By James Whitford — Editor-in-Chief
FCA Sets March 2026 Deadline for Operational Resilience Compliance
UK financial firms face a hard March 2026 deadline to meet the FCA's operational resilience requirements, with the regulator warning that firms unable to remain within impact tolerances for critical services risk enforcement action.

The Financial Conduct Authority has confirmed that 31 March 2026 remains a non-negotiable deadline for all regulated firms to demonstrate they can remain within their stated impact tolerances for important business services, closing a three-year transition period that began in March 2022. In a supervisory statement issued on Thursday, the FCA said it expected firms to have completed rigorous scenario testing, mapped all critical third-party dependencies, and established clear remediation playbooks for disruption events affecting customer-facing services.
The deadline carries particular weight for the UK fintech sector, where rapid growth has often outpaced investment in operational resilience infrastructure.

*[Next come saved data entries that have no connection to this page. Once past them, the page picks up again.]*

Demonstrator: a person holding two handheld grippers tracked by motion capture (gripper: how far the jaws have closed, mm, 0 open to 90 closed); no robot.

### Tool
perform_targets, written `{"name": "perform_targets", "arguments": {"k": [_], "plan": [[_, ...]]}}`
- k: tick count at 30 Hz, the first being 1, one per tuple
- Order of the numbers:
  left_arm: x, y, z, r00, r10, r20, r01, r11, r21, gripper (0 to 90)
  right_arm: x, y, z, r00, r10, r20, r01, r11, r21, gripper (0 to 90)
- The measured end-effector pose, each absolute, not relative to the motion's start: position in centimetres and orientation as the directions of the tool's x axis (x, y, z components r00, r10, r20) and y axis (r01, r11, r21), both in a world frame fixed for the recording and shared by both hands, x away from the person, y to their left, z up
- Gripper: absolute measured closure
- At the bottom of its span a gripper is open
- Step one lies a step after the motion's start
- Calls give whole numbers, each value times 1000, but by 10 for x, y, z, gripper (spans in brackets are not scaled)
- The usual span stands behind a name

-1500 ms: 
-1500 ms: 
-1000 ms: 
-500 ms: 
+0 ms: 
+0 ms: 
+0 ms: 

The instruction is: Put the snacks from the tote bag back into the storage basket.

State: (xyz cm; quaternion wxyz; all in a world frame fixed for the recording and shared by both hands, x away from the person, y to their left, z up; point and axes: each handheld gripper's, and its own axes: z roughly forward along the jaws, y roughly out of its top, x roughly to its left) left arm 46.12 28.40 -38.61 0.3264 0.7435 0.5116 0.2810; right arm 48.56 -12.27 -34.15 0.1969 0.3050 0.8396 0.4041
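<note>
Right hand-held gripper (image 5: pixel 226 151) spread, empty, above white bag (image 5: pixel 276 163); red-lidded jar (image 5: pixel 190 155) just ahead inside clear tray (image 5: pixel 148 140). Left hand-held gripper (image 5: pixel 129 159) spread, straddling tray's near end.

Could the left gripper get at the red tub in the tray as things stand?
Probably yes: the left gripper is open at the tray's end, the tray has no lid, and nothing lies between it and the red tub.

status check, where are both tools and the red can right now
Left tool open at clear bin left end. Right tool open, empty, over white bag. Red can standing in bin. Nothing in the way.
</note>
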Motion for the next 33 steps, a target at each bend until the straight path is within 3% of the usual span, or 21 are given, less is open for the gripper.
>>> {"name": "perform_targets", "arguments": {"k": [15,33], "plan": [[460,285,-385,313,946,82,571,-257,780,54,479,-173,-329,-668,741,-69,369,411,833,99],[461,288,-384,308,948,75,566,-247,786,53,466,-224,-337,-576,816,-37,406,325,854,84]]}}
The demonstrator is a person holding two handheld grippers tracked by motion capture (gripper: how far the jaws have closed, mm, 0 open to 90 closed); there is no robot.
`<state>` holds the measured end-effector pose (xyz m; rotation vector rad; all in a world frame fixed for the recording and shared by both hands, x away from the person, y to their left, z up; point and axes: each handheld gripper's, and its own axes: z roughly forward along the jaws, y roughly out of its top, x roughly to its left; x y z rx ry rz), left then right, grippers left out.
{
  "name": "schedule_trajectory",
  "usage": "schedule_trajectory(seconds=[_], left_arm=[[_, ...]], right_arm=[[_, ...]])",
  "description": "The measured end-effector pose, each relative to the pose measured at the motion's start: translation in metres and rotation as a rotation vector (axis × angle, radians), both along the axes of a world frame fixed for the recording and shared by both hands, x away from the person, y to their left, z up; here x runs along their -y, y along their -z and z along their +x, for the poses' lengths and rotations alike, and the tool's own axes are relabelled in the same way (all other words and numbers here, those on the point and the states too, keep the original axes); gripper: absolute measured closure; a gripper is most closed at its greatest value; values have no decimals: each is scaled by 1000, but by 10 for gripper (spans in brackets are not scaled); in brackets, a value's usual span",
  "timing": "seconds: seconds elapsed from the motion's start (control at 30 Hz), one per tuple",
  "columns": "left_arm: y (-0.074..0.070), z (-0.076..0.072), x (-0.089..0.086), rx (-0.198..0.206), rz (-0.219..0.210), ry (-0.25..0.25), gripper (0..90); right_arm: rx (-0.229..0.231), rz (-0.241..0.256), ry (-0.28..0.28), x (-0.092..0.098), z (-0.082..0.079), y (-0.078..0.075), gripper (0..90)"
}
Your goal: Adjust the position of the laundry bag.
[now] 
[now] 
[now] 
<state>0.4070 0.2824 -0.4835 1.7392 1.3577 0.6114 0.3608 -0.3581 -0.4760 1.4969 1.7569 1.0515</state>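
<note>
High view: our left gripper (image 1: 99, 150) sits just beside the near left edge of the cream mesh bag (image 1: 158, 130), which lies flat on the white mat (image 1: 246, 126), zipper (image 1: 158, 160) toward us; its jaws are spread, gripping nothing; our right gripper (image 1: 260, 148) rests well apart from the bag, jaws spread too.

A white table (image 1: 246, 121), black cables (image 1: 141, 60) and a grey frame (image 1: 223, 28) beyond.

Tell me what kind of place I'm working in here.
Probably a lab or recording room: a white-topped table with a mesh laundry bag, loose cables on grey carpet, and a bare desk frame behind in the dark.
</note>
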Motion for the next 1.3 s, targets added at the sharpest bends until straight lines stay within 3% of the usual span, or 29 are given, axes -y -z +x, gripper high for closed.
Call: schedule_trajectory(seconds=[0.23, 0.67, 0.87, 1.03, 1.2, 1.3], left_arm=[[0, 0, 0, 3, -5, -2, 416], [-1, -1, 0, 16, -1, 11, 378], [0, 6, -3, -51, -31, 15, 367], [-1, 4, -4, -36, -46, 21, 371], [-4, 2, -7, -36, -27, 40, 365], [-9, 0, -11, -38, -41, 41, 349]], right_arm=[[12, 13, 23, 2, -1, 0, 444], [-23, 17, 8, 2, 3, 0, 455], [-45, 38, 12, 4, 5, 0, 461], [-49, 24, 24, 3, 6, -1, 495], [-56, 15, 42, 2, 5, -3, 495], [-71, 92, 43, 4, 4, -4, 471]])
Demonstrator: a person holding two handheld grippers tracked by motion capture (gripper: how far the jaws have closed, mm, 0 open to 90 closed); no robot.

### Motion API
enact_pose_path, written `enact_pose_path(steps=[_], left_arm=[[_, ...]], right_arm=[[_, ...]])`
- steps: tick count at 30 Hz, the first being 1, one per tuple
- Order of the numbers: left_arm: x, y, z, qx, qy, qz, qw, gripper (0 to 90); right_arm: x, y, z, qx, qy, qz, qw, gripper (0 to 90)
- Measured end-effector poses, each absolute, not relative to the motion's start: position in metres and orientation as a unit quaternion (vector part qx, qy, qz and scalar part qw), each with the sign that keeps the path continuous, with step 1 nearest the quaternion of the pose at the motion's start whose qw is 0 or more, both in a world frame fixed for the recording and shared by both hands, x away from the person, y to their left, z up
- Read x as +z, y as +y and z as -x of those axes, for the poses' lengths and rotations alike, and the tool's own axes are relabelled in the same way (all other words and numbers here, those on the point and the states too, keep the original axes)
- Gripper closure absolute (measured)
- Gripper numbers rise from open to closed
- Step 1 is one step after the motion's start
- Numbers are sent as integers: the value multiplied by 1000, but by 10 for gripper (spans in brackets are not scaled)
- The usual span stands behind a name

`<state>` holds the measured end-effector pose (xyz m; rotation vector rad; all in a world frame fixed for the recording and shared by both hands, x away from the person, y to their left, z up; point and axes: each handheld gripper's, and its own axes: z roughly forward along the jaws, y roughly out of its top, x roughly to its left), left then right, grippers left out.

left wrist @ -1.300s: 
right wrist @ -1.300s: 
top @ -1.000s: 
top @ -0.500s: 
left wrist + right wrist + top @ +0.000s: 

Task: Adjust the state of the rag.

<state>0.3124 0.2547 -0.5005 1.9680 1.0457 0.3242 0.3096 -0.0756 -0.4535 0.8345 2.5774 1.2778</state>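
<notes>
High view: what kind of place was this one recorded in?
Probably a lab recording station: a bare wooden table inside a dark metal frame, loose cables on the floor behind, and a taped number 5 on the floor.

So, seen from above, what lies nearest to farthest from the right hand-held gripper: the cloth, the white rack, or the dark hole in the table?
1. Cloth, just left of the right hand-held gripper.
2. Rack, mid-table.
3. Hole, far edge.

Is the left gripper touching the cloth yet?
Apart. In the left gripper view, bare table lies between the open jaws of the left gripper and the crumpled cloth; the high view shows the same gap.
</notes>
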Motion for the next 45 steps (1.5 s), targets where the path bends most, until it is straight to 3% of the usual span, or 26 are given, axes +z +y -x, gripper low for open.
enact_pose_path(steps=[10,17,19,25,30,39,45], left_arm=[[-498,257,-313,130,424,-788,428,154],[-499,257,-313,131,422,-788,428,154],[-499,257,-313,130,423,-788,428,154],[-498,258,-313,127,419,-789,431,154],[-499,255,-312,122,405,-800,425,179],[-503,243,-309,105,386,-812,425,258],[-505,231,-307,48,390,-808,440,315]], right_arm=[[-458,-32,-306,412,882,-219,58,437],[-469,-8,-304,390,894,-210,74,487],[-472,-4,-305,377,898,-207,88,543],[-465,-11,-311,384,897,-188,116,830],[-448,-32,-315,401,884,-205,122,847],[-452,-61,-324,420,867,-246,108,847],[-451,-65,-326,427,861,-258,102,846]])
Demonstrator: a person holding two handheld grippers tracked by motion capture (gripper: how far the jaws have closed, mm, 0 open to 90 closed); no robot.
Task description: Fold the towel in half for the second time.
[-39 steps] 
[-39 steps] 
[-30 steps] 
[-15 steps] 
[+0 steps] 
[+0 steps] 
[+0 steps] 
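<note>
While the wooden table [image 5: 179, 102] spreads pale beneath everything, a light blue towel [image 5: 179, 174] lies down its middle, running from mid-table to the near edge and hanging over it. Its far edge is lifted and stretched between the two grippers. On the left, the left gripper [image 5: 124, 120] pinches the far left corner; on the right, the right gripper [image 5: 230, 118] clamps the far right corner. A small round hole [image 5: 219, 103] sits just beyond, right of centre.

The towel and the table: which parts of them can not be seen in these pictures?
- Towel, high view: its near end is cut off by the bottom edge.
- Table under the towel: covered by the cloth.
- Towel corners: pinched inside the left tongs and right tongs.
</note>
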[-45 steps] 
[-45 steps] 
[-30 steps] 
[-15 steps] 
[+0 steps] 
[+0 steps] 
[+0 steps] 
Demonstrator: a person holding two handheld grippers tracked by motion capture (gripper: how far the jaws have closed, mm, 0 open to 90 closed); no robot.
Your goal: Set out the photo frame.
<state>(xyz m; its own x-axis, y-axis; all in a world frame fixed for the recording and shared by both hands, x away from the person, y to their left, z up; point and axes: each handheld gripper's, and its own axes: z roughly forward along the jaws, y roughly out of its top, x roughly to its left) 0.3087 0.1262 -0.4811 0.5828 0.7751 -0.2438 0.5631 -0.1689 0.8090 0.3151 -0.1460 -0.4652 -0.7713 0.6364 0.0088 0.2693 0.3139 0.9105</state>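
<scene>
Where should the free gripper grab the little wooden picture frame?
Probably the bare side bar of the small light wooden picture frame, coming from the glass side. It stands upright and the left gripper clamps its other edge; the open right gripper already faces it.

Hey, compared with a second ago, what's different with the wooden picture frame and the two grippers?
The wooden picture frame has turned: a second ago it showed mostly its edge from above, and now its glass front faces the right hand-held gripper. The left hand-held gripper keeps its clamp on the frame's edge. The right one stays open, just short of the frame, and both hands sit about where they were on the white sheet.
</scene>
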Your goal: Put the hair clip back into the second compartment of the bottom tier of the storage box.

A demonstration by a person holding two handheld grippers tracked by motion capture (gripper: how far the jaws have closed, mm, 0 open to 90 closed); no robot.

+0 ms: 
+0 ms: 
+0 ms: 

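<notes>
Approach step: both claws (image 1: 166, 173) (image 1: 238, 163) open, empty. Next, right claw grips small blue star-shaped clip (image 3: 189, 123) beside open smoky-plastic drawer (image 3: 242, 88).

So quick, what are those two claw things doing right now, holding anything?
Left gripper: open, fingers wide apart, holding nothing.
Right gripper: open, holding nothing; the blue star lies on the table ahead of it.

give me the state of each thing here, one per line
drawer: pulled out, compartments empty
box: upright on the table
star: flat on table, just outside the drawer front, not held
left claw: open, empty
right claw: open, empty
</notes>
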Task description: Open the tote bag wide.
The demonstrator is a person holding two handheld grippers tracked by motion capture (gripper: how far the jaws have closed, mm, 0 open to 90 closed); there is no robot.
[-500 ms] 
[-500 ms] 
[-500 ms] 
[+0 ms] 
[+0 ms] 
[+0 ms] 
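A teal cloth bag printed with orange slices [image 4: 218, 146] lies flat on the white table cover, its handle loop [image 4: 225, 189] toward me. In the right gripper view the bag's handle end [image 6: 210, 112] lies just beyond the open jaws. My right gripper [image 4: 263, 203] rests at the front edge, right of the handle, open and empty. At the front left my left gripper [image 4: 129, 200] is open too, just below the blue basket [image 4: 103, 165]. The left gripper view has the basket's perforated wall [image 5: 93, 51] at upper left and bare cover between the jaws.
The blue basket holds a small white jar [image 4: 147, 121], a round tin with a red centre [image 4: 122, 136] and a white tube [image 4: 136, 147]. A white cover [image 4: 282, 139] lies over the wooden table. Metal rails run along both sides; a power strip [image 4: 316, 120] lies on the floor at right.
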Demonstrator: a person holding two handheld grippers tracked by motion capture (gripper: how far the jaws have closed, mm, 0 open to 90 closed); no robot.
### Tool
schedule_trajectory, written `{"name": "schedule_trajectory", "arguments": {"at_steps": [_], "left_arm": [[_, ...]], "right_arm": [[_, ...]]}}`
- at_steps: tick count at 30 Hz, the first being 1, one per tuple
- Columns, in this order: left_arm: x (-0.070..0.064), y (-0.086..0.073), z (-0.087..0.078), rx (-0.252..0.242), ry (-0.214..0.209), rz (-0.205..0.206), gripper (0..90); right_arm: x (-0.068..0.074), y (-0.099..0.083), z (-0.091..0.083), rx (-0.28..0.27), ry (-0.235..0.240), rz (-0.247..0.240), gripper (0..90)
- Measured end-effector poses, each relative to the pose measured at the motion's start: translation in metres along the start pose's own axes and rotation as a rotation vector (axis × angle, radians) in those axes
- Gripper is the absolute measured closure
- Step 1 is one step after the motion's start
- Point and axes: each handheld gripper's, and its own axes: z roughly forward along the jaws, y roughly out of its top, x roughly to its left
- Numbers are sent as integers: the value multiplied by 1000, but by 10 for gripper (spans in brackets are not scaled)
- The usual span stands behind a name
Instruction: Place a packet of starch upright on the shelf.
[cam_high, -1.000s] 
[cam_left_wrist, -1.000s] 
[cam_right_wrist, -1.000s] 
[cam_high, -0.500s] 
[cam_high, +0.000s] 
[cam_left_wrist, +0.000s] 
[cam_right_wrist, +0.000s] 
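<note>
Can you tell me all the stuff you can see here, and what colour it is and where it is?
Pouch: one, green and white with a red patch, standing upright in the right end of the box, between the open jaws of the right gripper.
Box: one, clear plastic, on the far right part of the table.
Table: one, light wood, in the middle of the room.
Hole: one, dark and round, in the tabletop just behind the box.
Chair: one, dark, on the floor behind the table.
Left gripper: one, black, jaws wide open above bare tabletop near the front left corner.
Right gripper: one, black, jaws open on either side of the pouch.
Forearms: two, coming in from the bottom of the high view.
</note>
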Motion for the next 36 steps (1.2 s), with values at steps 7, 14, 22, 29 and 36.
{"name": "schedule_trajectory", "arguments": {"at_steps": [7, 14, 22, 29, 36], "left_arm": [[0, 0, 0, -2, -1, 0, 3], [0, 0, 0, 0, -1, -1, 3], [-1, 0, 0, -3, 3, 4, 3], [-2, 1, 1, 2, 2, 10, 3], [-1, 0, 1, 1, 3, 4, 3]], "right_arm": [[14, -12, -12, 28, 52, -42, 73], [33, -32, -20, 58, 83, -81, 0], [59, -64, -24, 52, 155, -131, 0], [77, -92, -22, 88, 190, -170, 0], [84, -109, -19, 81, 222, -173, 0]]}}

A survey by Deloitte found that 34 per cent of FCA-regulated fintech firms had not yet completed their impact tolerance testing as of August 2025, with cloud infrastructure dependencies and API reliability cited as the most common areas of concern. FCA head of technology, resilience, and cyber Megan Butler said the regulator would adopt a proportionate approach but warned that "a lack of resources or competing business priorities will not be accepted as a reason for non-compliance."
The Payments Association called on the FCA to provide additional support for smaller firms that lack dedicated compliance teams, noting that the average cost of meeting operational resilience requirements has been estimated at between £150,000 and £1.2 million depending on firm size and complexity. The FCA responded by launching a dedicated operational resilience helpline and publishing a set of worked examples for payments firms and e-money institutions. Industry consultancy Bovill predicted that at least a dozen enforcement investigations would be opened in the second half of 2026 targeting firms that fail to meet the deadline.